(WHAT YOU HAVE TO DO): Please output the section of the listing below that opens with the line containing "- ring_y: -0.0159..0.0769" and closes with the line containing "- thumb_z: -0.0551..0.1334", exactly and with nothing else.

-- Opening Marker --

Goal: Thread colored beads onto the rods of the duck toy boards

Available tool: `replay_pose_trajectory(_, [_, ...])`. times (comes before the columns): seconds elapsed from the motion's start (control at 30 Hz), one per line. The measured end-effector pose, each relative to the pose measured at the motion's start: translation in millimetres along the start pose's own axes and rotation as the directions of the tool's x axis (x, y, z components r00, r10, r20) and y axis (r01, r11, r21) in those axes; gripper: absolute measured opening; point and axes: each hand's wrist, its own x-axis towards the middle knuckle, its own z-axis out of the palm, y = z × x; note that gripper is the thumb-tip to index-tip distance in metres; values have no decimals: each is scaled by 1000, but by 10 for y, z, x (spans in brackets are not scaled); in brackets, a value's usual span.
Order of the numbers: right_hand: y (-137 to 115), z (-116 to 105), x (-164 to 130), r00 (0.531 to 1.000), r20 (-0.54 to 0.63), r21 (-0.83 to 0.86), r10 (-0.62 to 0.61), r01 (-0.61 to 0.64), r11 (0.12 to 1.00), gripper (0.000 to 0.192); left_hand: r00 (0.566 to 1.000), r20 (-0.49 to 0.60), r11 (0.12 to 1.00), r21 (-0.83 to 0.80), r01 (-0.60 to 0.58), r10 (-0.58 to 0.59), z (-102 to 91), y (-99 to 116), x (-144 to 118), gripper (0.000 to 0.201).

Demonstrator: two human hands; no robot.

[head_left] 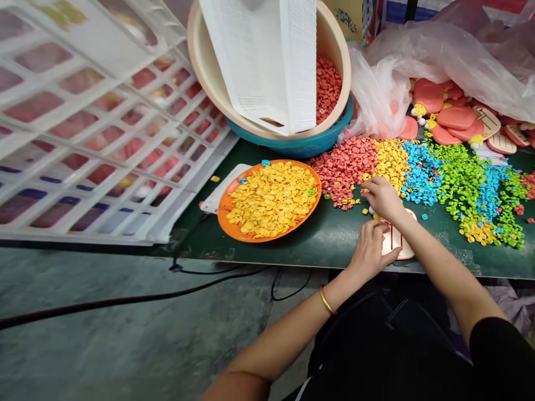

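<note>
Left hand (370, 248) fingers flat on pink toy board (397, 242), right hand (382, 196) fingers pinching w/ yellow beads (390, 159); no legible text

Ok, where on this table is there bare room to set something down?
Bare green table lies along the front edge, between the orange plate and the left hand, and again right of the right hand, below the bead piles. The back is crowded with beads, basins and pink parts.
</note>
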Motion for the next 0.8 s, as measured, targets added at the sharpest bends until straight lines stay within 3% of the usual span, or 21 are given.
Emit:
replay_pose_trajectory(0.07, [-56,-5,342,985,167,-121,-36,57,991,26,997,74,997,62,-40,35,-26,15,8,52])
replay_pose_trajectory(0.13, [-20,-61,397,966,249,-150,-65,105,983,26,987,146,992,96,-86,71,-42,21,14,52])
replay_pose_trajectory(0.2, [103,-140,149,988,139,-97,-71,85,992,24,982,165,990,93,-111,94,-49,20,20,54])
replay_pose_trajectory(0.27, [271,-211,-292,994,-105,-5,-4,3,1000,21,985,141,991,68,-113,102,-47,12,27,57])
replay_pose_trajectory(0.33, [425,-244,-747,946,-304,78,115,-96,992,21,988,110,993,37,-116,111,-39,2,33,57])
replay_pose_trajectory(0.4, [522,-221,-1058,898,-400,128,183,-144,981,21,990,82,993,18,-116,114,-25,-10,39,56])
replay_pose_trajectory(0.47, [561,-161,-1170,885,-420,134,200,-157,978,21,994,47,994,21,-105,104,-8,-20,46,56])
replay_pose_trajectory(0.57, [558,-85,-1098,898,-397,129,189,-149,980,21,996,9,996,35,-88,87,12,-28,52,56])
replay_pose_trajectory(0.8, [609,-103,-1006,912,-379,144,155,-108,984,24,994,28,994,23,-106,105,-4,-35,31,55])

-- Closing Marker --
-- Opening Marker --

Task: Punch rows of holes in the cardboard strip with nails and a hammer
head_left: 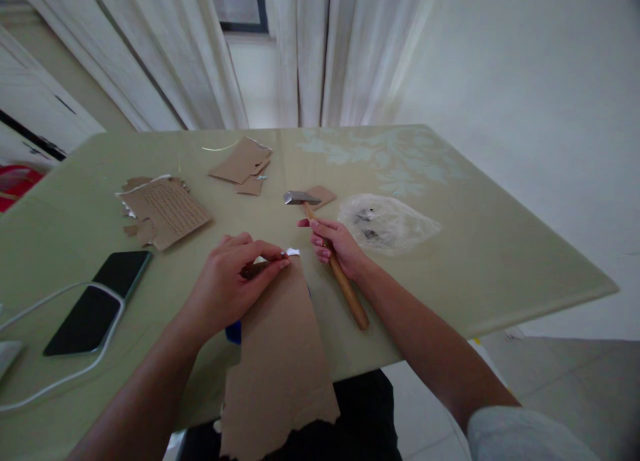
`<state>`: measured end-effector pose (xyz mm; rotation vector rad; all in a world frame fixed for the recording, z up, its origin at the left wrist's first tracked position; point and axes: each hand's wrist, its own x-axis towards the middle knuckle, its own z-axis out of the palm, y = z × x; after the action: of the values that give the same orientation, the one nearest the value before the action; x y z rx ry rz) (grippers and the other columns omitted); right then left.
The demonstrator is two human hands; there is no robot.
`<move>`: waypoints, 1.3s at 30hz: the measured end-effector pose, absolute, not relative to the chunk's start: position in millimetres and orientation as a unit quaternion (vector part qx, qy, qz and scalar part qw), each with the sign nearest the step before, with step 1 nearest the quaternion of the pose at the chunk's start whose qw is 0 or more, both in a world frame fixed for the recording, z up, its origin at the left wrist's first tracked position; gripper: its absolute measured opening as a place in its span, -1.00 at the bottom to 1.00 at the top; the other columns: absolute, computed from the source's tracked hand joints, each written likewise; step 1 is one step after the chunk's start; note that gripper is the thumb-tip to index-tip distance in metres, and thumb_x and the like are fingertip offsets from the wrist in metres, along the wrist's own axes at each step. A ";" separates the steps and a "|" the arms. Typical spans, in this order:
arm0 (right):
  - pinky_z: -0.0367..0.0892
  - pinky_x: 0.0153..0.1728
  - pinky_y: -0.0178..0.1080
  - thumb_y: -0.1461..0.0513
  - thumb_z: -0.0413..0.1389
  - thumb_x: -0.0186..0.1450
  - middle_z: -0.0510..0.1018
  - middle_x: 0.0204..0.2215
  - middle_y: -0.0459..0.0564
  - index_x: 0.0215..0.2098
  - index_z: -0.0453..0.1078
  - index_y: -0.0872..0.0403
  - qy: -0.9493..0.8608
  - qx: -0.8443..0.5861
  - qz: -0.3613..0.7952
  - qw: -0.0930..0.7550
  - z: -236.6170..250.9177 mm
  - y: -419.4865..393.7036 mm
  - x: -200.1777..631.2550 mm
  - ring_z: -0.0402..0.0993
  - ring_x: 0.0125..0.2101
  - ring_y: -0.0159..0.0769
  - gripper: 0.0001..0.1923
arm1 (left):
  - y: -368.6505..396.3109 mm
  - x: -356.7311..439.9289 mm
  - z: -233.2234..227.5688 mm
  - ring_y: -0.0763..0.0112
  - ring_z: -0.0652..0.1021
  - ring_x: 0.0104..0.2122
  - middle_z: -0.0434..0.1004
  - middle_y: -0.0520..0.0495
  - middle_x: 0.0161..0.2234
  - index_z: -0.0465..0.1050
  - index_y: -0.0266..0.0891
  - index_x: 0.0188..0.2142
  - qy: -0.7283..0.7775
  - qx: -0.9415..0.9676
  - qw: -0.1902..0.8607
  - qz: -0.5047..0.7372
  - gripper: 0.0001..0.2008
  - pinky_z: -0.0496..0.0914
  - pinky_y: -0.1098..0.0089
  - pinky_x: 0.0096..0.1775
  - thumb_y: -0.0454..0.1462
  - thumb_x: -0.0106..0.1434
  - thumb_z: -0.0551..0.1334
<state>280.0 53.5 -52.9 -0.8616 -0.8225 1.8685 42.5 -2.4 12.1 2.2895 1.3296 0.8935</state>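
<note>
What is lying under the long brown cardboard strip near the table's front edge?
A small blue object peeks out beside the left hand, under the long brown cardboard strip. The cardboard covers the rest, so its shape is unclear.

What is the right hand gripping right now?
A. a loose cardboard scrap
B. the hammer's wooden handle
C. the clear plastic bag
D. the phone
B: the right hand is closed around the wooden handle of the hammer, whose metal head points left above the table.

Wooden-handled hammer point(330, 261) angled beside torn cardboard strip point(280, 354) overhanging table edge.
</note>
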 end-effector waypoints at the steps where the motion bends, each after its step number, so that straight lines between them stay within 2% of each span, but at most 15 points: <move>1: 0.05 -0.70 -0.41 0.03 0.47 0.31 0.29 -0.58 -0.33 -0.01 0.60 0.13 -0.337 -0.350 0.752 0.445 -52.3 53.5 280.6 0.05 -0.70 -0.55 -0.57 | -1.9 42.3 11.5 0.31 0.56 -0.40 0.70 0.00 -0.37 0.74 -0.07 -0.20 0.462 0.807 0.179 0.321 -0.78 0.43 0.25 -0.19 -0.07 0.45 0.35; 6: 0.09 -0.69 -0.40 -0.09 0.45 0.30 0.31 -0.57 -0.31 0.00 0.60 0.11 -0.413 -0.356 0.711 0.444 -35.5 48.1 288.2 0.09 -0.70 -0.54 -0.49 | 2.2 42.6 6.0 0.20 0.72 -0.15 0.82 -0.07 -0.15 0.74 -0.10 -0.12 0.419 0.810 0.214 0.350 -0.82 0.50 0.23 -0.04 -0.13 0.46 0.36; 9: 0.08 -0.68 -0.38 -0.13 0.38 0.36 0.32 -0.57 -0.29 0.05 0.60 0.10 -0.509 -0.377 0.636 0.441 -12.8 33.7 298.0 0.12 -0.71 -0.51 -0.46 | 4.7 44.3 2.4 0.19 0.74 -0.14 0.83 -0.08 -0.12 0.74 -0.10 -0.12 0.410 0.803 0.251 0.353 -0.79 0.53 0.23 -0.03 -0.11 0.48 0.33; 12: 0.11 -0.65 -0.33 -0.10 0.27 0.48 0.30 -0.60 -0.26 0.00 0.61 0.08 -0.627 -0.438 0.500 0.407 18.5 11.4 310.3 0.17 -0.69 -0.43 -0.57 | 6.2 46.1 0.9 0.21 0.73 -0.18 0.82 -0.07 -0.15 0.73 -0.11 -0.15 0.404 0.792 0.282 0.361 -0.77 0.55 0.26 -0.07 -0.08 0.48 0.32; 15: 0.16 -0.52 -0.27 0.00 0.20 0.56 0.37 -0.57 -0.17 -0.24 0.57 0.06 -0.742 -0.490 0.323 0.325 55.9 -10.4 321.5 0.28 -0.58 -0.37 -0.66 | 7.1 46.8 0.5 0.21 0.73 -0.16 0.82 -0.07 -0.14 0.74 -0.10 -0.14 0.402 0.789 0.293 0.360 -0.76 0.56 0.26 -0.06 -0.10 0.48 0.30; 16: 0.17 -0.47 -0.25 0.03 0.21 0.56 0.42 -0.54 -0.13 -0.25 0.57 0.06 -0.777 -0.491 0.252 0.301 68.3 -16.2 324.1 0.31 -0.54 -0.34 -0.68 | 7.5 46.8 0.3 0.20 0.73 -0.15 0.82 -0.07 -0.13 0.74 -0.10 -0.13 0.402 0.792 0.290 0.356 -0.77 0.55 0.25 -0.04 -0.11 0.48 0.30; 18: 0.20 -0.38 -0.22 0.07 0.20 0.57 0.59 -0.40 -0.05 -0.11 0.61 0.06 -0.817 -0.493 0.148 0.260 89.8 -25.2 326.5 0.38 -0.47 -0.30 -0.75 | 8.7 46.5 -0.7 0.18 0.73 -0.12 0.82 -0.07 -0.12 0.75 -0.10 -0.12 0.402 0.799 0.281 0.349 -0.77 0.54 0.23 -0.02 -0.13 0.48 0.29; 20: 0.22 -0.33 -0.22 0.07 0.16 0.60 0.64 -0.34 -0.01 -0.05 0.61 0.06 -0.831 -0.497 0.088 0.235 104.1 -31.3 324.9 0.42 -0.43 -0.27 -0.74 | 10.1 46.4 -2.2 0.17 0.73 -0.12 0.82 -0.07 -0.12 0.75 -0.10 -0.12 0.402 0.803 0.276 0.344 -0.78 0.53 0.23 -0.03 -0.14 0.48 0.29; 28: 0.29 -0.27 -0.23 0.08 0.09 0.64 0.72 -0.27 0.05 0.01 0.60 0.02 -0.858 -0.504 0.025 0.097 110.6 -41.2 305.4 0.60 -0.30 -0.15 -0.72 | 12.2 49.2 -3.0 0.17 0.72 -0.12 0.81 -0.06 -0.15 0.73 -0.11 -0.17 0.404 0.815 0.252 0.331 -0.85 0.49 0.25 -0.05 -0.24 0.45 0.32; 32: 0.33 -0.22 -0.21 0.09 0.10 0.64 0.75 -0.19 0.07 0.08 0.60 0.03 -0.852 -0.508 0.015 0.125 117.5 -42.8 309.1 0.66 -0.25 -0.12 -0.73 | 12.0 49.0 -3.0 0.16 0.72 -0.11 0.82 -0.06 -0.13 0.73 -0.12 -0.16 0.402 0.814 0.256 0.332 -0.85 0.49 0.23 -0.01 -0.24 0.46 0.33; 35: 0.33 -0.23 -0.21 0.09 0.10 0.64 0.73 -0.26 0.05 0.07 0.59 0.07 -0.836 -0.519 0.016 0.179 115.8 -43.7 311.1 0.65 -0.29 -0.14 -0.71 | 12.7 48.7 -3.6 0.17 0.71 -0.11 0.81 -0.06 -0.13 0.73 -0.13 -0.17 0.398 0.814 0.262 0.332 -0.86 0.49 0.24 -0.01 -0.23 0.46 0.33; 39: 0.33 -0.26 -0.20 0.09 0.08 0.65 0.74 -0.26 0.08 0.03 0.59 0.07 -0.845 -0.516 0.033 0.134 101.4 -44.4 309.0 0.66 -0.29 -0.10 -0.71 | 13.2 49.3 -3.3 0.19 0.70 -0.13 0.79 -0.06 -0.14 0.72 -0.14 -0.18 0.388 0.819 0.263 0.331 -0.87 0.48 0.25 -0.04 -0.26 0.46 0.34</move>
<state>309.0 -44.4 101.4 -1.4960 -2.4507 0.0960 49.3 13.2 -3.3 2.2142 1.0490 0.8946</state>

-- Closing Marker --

(RESPONSE FOR THIS EXERCISE):
  - ring_y: -0.0159..0.0769
  - gripper: 0.0001..0.1923
arm1 (left):
  - y: -368.6505..396.3109 mm
  - x: -356.7311..439.9289 mm
  - z: -233.2234..227.5688 mm
  - ring_y: -0.0763..0.0112
  - ring_z: -0.0652..0.1021
  - ring_x: 0.0104..0.2122
  - middle_z: -0.0434..0.1004
  - middle_y: -0.0520..0.0495
  - middle_x: 0.0161..0.2234
  - index_z: -0.0465..0.1050
  - index_y: -0.0266..0.0891
  - index_x: 0.0188..0.2142
  - qy: -0.7283..0.7775
  - qx: -0.9415..0.9676
  - qw: -0.1902..0.8607
  - qz: -0.5047..0.7372
  - gripper: 0.0001..0.2008
  - pinky_z: -0.0496..0.0914
  - pinky_y: -0.1098..0.0089
  - pinky_x: 0.0096..0.1775
  - thumb_y: -0.0454..0.1462
  - thumb_x: -0.0106..0.1434
  - thumb_z: -0.0551..0.1334

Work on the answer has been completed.